Kondisi serupa juga menjadi perhatian di kawasan Tumbang Nusa, Kabupaten Pulang Pisau. Luas lahan gambut yang terbakar di wilayah tersebut dilaporkan telah mencapai sekitar 140 hektare. Pemerintah pusat dan daerah menempatkan kawasan ini sebagai salah satu fokus penanganan karena api di lahan gambut berpotensi bertahan lama dan sulit dideteksi hanya melalui pengamatan permukaan.

BNPB meminta pemerintah kabupaten dan kota tidak menunda penetapan status siaga apabila indikator ancaman terus meningkat. Penetapan status diperlukan agar pengerahan personel, pemanfaatan anggaran darurat, serta bantuan peralatan dapat dilakukan lebih cepat.

Pemerintah Minta Respons Cepat Terhadap Titik Api

Gubernur Kalimantan Tengah Agustiar Sabran menekankan bahwa setiap titik api harus segera ditangani sebelum berkembang menjadi kebakaran yang lebih luas. Koordinasi antara pemerintah daerah, petugas lapangan, perusahaan, dan masyarakat dinilai menjadi faktor penting dalam mencegah dampak kabut asap.

Pemerintah Provinsi Kalimantan Tengah telah menetapkan status siaga darurat karhutla hingga 31 Oktober 2026. Status tersebut menjadi dasar untuk memperkuat kesiapsiagaan selama periode kemarau dan meningkatkan pengawasan di wilayah rawan kebakaran.

Masyarakat juga diminta tidak membuka atau membersihkan lahan dengan cara membakar.
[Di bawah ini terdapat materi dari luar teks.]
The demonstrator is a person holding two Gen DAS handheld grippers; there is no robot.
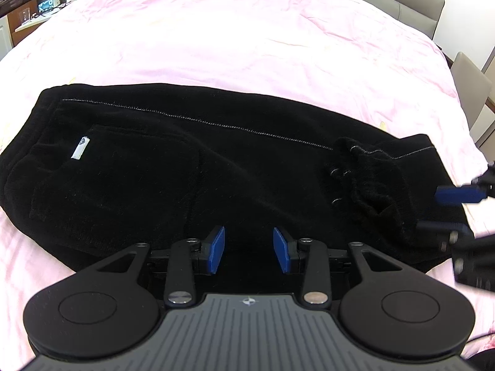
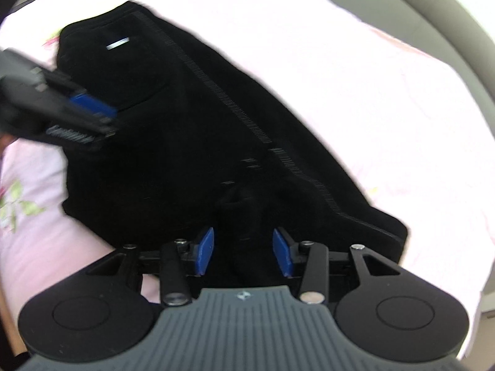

Aktivitas pembakaran dalam kondisi kering dapat dengan cepat memicu api yang sulit dikendalikan, terutama apabila terjadi di kawasan bergambut dan disertai angin kencang.

Warga yang melihat asap atau indikasi kebakaran diharapkan segera melapor kepada aparat desa, BPBD, pemadam kebakaran, maupun petugas terdekat. Pelaporan sejak dini akan memberikan kesempatan lebih besar bagi tim gabungan untuk memadamkan api sebelum menjangkau area yang lebih luas.

BNPB memastikan pemantauan terhadap perkembangan karhutla di Kalimantan Tengah akan terus dilakukan. Penambahan personel, peralatan, dan dukungan udara akan disesuaikan dengan kebutuhan lapangan serta tingkat ancaman di masing-masing daerah.

Pemerintah berharap operasi terpadu tersebut dapat menekan luas kebakaran, melindungi kesehatan masyarakat, menjaga aktivitas transportasi, serta mencegah kabut asap mengganggu wilayah lain.